WORK REQUEST: In the data below, find the line that contains "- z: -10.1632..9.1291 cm" and the line that contains "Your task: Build". Copy both, plus every line between them, exactly.
*****
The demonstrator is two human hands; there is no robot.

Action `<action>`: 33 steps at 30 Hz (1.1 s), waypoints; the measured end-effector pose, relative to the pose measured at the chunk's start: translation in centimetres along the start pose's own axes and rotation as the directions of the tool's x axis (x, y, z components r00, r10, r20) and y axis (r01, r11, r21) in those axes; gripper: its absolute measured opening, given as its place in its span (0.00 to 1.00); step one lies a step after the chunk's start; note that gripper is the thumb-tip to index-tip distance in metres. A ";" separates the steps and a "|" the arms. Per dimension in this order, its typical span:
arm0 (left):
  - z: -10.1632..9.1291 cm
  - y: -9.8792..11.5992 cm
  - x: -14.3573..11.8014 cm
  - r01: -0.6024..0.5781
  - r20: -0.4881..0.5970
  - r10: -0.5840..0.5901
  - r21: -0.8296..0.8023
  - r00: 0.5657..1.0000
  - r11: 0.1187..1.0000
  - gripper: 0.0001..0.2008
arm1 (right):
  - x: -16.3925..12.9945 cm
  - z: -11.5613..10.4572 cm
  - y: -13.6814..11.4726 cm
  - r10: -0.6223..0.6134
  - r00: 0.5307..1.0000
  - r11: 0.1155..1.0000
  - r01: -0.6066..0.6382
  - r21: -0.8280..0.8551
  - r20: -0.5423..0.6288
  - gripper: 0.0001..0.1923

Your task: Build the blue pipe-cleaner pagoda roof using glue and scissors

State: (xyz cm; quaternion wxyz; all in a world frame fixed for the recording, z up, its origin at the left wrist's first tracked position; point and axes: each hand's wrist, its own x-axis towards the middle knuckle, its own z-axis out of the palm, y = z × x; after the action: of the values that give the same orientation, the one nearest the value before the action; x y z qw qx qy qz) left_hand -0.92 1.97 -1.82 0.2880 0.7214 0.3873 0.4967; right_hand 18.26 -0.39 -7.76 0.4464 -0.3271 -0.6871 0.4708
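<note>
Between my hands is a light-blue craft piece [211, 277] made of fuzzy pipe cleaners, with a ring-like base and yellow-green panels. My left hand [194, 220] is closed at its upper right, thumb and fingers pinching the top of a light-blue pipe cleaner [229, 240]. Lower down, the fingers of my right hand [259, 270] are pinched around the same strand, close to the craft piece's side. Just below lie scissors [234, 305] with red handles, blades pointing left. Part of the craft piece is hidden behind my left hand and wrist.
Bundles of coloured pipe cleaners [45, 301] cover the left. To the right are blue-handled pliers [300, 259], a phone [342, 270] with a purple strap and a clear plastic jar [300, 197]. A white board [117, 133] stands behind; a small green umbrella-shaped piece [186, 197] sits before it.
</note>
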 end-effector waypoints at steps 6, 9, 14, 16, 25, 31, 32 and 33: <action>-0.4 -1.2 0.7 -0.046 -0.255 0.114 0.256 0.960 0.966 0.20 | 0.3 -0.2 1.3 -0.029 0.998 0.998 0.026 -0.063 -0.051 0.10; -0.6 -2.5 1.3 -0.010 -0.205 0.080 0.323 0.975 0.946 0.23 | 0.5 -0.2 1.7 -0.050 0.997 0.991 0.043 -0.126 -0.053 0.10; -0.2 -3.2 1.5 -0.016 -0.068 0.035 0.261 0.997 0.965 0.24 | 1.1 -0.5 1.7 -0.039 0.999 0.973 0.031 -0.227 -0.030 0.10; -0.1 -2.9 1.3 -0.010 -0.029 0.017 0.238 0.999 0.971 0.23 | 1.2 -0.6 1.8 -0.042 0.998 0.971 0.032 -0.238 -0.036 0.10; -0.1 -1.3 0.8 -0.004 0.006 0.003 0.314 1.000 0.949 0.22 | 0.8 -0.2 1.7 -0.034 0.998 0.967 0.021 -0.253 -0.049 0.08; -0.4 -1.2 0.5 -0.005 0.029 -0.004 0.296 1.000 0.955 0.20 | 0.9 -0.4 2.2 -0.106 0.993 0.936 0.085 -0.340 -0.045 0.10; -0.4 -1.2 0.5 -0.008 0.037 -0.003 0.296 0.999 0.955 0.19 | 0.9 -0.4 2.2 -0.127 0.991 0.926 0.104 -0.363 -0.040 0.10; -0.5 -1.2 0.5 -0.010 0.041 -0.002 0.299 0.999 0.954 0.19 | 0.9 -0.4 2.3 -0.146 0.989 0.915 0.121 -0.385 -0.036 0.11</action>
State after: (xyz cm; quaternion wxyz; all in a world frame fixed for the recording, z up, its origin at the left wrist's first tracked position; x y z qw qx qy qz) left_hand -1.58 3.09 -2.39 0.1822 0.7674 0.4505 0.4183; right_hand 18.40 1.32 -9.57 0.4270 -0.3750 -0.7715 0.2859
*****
ANSWER BOX:
  - z: -10.1632..9.1291 cm
  - y: -9.8792..11.5992 cm
  - x: -14.3573..11.8014 cm
  - r01: -0.6024..0.5781
  - r20: -0.4881..0.5970
  - r10: -0.5840..0.5901
  - r21: -0.8296..0.8023
  - r00: 0.5657..1.0000
  - r11: 0.1187..1.0000
  - gripper: 0.0001..0.2008
arm1 (right):
  - x: -16.3925..12.9945 cm
  - z: -11.5613..10.4572 cm
  - y: -13.6814..11.4726 cm
  - r10: -0.6223..0.6134
  - r00: 0.5307..1.0000
  - r11: 0.1155..1.0000
  - r01: -0.6066..0.6382
  - r21: -0.8280..0.8551
  - r20: -0.5423..0.6288
  - gripper: 0.0001..0.1923

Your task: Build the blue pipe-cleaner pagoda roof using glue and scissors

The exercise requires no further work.